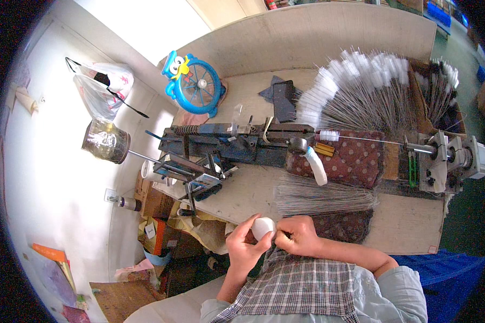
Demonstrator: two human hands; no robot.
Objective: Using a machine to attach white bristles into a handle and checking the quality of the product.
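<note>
Over my lap, close to the bench's near edge, my left hand (244, 243) grips a white, rounded thing (263, 228), perhaps a roll; its exact kind does not show. My right hand (298, 236) is closed beside it, fingertips pinched at its right side. Whatever those fingers hold is too small to make out. Just beyond both hands lies a bundle of thin metal wires (326, 196) on the bench. Further back, a small white-bristled brush (329, 135) sits in the bench machine (231, 141), its wire stem running right to the chuck (419, 148).
Finished white-bristled brushes (361, 81) fan out at the back right, beside a box of darker brushes (442, 89). A blue toy-shaped fan (201, 86) stands at the back left. A white-wrapped lever (316, 167) juts over a dotted cloth (355, 161). Boxes (155, 237) sit below left.
</note>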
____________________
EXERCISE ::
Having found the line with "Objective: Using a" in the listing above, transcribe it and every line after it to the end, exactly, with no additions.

EXERCISE RESPONSE ::
Objective: Using a machine to attach white bristles into a handle and checking the quality of the product.
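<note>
Over my lap, close to the bench's near edge, my left hand (244, 243) grips a white, rounded thing (263, 228), perhaps a roll; its exact kind does not show. My right hand (298, 236) is closed beside it, fingertips pinched at its right side. Whatever those fingers hold is too small to make out. Just beyond both hands lies a bundle of thin metal wires (326, 196) on the bench. Further back, a small white-bristled brush (329, 135) sits in the bench machine (231, 141), its wire stem running right to the chuck (419, 148).
Finished white-bristled brushes (361, 81) fan out at the back right, beside a box of darker brushes (442, 89). A blue toy-shaped fan (201, 86) stands at the back left. A white-wrapped lever (316, 167) juts over a dotted cloth (355, 161). Boxes (155, 237) sit below left.
</note>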

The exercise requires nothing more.